Fue una decisión exacta. La impresora láser era incapaz
de reflejar la luz de esta fotografía antigua y tuve que recuperar del trastero
mi equipo de revelado. Las cubetas, la ampliadora, los líquidos, tan caducados
que me vi obligada a desplazarme hasta la otra punta de la ciudad para reponerlos,
igual que la bombilla oscura del cuarto oscuro. Todo estaba quemado por el
ácido, polvoriento por el tiempo, resultaba evocador, de cuando me inicié en la
magia de las revelaciones, como la llamaba aquel profesor de primero, el
profesor Nogueras. La LUZ, decía con mayúsculas, y levantaba los brazos al
cielo y luego los bajaba hacia la clase y se encogía de hombros con resignación
porque siempre se negaba a calificarla: la LUZ, la luz lo es todo. Y añadía:
Qué pensará la luz de nosotros, si piensa en algo.
Meto el negativo en la
ampliadora y la enciendo con una mano, mientras con la otra apago la luz del
cuarto. Siempre me gustó así. El cuarto oscuro, que nunca está oscuro del todo.
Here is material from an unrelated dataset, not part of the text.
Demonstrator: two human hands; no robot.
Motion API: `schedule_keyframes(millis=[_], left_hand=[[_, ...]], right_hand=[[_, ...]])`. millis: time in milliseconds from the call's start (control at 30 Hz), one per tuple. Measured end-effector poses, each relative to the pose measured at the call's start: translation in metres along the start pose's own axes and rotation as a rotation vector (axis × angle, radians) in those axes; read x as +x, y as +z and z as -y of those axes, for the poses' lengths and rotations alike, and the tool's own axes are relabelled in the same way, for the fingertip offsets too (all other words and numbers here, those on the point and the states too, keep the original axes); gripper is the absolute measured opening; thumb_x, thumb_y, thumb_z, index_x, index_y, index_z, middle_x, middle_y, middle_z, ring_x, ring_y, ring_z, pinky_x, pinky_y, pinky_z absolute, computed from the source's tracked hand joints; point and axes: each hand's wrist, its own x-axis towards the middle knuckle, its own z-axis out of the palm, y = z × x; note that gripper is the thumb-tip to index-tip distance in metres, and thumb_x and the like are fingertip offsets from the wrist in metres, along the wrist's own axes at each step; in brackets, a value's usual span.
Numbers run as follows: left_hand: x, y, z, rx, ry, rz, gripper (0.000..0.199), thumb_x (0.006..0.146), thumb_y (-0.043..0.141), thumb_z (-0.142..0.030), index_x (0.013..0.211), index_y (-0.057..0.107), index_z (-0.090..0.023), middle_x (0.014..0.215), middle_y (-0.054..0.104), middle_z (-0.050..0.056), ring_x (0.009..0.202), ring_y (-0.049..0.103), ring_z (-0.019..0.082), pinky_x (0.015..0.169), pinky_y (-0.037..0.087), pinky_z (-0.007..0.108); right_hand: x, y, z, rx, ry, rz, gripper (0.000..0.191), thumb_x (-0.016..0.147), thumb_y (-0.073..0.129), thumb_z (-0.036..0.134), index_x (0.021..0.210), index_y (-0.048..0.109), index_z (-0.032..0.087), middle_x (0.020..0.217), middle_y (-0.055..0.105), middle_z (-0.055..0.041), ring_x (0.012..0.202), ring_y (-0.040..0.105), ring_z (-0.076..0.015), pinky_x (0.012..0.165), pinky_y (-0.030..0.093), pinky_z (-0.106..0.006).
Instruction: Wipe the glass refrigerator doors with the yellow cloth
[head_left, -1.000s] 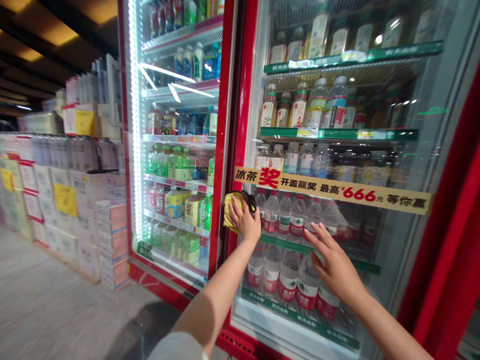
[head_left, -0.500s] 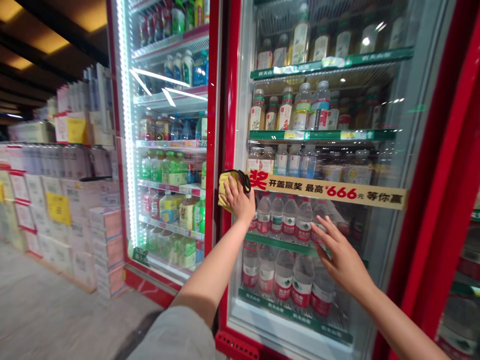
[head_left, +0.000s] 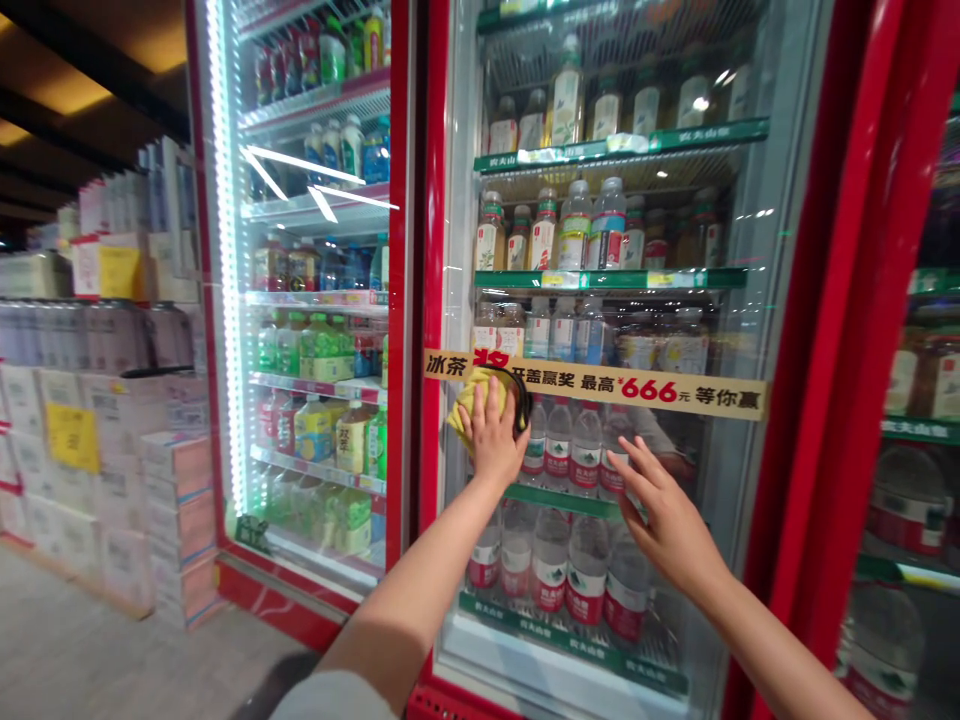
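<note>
A folded yellow cloth (head_left: 466, 398) with a black edge lies against the glass door (head_left: 720, 480) of a red-framed drinks fridge. My left hand (head_left: 495, 430) presses on it with the fingers over the fabric, just below a printed strip (head_left: 551, 378) stuck across the glass. Further right, my right hand (head_left: 664, 505) is raised before the same door, fingers apart and holding nothing; I cannot tell whether it touches the glass. Behind the door, bottled drinks (head_left: 551, 560) stand on several green-edged shelves.
To the left stands a second lit fridge (head_left: 315, 350) full of drinks. Beyond it, stacked cartons (head_left: 112, 480) with yellow signs rise from the grey floor (head_left: 67, 650). At the right edge, another red-framed fridge (head_left: 915, 500) holds large bottles.
My left hand has moved the cloth rightward from the door's left edge onto the glass, uncovering the left end of the printed strip. My right hand stays raised. The view has shifted slightly right.
</note>
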Motion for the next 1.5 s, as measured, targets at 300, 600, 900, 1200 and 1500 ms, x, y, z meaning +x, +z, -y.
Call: schedule_keyframes(millis=[300,600,900,1200,1500], left_hand=[[0.003,-0.007,-0.003,-0.016,-0.071,0.032,0.063,0.095,0.052,-0.041,0.154,0.041,-0.020,0.168,0.019,0.013,0.157,0.011,0.035,0.124,0.006,0.066],[-0.026,0.007,-0.038,-0.040,0.509,0.246,0.086,0.078,0.076,-0.033,0.153,0.037,-0.041,0.164,0.034,0.002,0.156,0.019,0.030,0.125,-0.006,0.060],[0.030,-0.004,-0.092,-0.067,0.098,0.025,0.071,0.091,0.061,-0.039,0.156,0.035,-0.028,0.170,0.014,0.008,0.157,0.005,0.035,0.123,-0.005,0.066],[-0.021,0.006,-0.080,-0.069,0.553,0.293,0.088,0.078,0.074,-0.024,0.154,0.034,-0.042,0.165,0.031,0.000,0.156,0.018,0.028,0.126,-0.006,0.059],[0.023,0.003,-0.153,-0.115,0.522,0.172,0.089,0.080,0.073,-0.029,0.157,0.030,-0.036,0.168,0.022,0.003,0.158,0.006,0.029,0.123,-0.013,0.061]], right_hand=[[-0.006,-0.012,-0.018,-0.286,0.021,0.053,0.055,0.092,0.045,0.009,0.144,0.055,0.024,0.159,0.043,-0.0122,0.153,0.030,-0.0313,0.119,0.037,-0.058],[-0.013,-0.019,-0.035,-0.316,0.035,0.020,0.055,0.093,0.045,0.008,0.145,0.053,0.022,0.159,0.043,-0.0135,0.152,0.032,-0.0308,0.116,0.042,-0.053],[-0.017,-0.038,-0.055,-0.284,0.069,0.025,0.063,0.089,0.048,0.005,0.150,0.048,0.021,0.160,0.041,-0.0135,0.153,0.028,-0.0311,0.117,0.043,-0.053],[-0.033,-0.046,-0.063,-0.319,0.058,0.120,0.062,0.086,0.044,0.000,0.145,0.053,0.016,0.161,0.040,-0.0137,0.153,0.029,-0.0288,0.117,0.044,-0.051],[-0.033,-0.061,-0.069,-0.409,0.040,0.201,0.059,0.088,0.047,0.003,0.145,0.054,0.016,0.159,0.043,-0.0136,0.149,0.037,-0.0294,0.119,0.039,-0.053]])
La imagen que pide ser positivada. La benevolencia y precisión de la luz,
surgiendo del agua, que limpia y retiene. Recuerdo esta foto. La robé, es real,
no hubo que prepararla. Se titula Sesión Nocturna. Yo venía de sacar fotos a
los charcos, de madrugada, y aquel cine apareció de pronto y saqué la entrada
sin saber si me quedaría dormida y en el cine sólo estaba Ella. La vi,
retrocedí, saqué la cámara del bolso y disparé. Perdón, dije, pero Ella no
pareció darse cuenta. Estaba como embebida, subyugada. Ahora creo que me mira a
mí, que me mira desde la cubeta. Que me mira y que me juzga. ¿Le estoy haciendo
un buen servicio a la luz? Qué pensará la luz de mí, si piensa en algo.